This Train Ride Belongs on Your List.

Six years ago, I took VIA Rail’s wonderful trans-continental train, The Canadian, and got off in Winnipeg. Two days later—it was about the third week of October—I boarded Train 693, the Hudson Bay, for the two-night, 1100-mile ride north to the little town of Churchill.
 
 
The train ride—here we are in the town of Thompson, Manitoba—is worth doing all by itself. The equipment on this train is not quite as nice as that used on The Canadian, but it’s very similar: coaches, sleepers with sections, roomettes and cabins for two, a dining car and the bullet-ended Park car that traditionally brings up the rear on all of VIA’s long-distance trains.

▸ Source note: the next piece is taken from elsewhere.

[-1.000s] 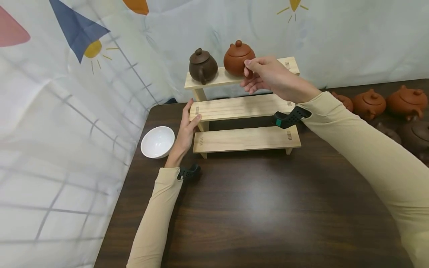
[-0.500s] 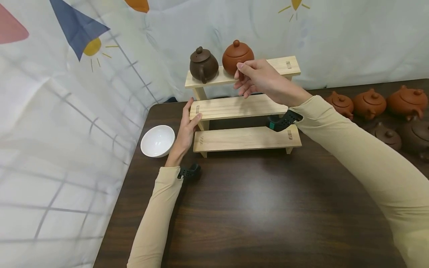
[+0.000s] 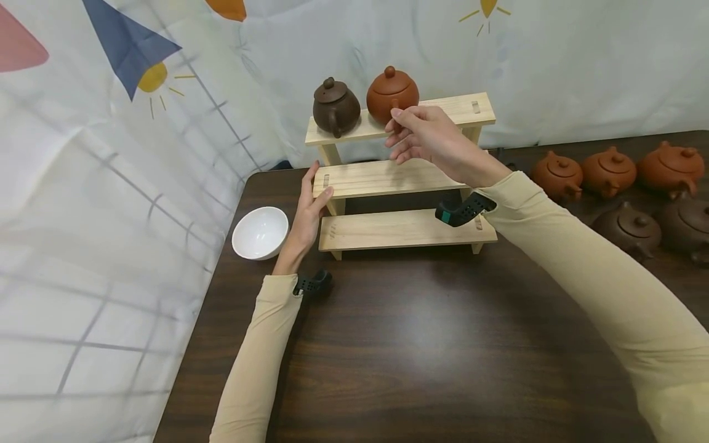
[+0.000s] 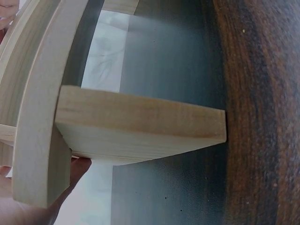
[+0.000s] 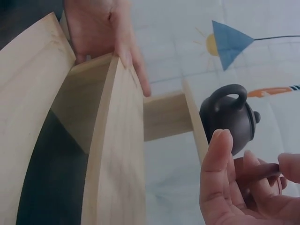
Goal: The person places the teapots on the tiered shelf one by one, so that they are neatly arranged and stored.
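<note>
An orange-brown clay teapot [image 3: 389,93] stands on the top board of a three-step wooden stand [image 3: 404,231]. My right hand [image 3: 434,138] pinches its handle [image 5: 263,171], seen between thumb and fingers in the right wrist view; the fingers hide part of the pot. To the left on the same board is a dark brown teapot [image 3: 336,109], handle facing forward. My left hand [image 3: 306,224] grips the left end of the stand's middle board [image 4: 35,122], thumb on top and fingers around the edge.
A white bowl [image 3: 260,233] sits left of the stand on the dark wooden table [image 3: 432,344]. Several more teapots, orange ones [image 3: 609,170] and dark ones [image 3: 628,229], stand at the right. A patterned white curtain [image 3: 299,49] hangs behind and at left.
My right hand has shifted left and the orange-brown teapot has moved slightly left with it, its handle now facing more forward. My left hand has stayed on the stand.
</note>
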The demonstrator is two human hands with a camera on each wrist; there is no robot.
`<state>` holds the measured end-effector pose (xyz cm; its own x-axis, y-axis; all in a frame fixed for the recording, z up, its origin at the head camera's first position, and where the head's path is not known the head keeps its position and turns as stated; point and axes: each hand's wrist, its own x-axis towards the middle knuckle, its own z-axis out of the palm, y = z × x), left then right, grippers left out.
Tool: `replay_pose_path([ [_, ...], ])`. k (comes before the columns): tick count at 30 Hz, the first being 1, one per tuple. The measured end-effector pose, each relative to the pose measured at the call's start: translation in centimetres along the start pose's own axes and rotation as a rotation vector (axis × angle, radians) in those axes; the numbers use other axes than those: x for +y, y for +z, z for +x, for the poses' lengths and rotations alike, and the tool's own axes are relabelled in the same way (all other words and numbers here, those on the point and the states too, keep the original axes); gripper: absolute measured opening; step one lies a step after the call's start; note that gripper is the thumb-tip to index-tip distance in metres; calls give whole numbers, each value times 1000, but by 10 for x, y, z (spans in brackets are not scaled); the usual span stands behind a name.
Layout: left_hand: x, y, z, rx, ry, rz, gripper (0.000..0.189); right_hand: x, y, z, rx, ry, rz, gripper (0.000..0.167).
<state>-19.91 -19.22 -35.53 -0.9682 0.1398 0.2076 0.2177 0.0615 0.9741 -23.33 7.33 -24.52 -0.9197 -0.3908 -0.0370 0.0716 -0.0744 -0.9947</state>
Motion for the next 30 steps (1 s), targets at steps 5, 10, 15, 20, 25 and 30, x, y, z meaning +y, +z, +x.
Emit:
replay_pose_path([
  [5, -1, 0, 2, 0, -11, 12, 70, 7, -3, -14, 19, -39, 8, 30],
  [10, -1, 1, 3, -3, -11, 14, 70, 14, -19, -44, 26, -70, 13, 37],
  [15, -2, 1, 4, -9, -12, 11, 70, 21, -48, -88, -10, -88, -119, 38],
  [20, -4, 1, 6, -14, 3, 19, 71, 34, -83, -132, 24, -100, -332, 32],
  [25, -4, 1, 7, -28, 15, 32, 72, 52, -126, -176, 133, -69, -525, 25],
  [30, -4, 0, 7, -32, 9, 27, 73, 69, -172, -216, 279, -15, -629, 23],
])
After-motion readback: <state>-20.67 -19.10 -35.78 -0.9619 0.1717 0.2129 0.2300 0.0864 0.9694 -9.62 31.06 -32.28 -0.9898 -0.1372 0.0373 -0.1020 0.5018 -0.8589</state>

The diner features table service and has a good selection of wine and spirits. The food is certainly acceptable, but the meals are pre-packaged and heated in microwave ovens.
 

 It’s a fascinating ride, passing through vast grain fields for hours after leaving Winnipeg. On the second day, in some remote areas of northern Manitoba, we saw many lakes and ponds, almost all with beaver lodges. Much of the time on Day Two, we traveled at very slow speed because the track sits on permafrost that can get a little squishy. There are still no roads extending all the way to Churchill, so there are only two ways to get there: plane or train.
 
churchill
 The town of Churchill is home to just over 800 people and sits on the shores of Hudson Bay. It’s a deep water port and in the early Fall, millions of tons of grain, grown all across Canada’s grain belt south of here, are brought in by rail, then loaded and shipped to customers mostly in Eastern Europe.
 

 The train ride is special, but this is the reason for coming to Churchill. Polar bears come into the area in the late Fall, waiting for Hudson Bay to freeze over because they spend the winter out on the ice hunting seals, their only real source of food.
 
We watched these two young polar bears tussling for close to 15 minutes. I photographed them from one of the big-wheeled vehicles that take visitors out into the tundra where the bears hang out. One of the people in our group expressed surprise that the bears weren’t afraid of our big tundra buggy. “Ma’m,” said our guide, “a thousand pound polar bear is afraid of only one thing on earth: a fifteen hundred pound polar bear.”
 

 This is the train ready to take us on the two-night journey back to Winnipeg. It wasn’t cold that night, it was damn cold—under 30 degrees fahrenheit—and windy, too. But to see polar bears close up in the wild and also experience that train ride . . .well, it was worth every minute. And every dime.